_Work instruction_
Would you please copy each line of the listing that mentions "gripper"?

_Information shown_
━━━━━━

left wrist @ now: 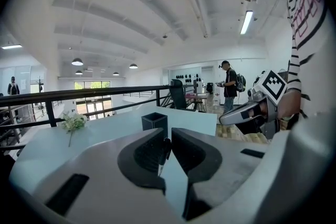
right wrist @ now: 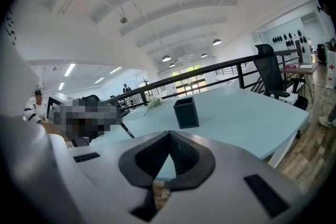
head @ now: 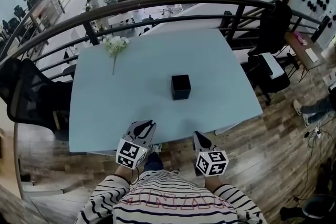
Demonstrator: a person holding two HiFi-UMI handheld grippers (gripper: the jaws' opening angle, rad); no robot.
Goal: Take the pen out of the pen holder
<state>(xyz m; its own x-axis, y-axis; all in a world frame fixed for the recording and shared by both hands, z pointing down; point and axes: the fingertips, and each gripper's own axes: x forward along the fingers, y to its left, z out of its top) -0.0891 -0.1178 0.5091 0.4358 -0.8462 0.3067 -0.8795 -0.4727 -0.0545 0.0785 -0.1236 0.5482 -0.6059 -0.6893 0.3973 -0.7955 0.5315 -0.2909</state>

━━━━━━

_Written solution_
Demonstrator: a person holding two HiFi-UMI handheld grippers (gripper: the jaws' opening angle, rad); no robot.
<state>(xyz m; its own x-axis, y-axis; all in a world frame fixed for the recording and shared by both hands, z pointing down; point and axes: the fingertips, and each gripper's own axes: x forward along the fingers, y to its left, z out of its top) -0.0891 -0.1178 0.5091 0.4358 -0.8462 0.3067 -0.8795 -0.4727 -0.0545 0.0785 -0.1236 0.5482 -0.6059 -0.6893 0.3973 -0.7955 0.5315 -0.2909</state>

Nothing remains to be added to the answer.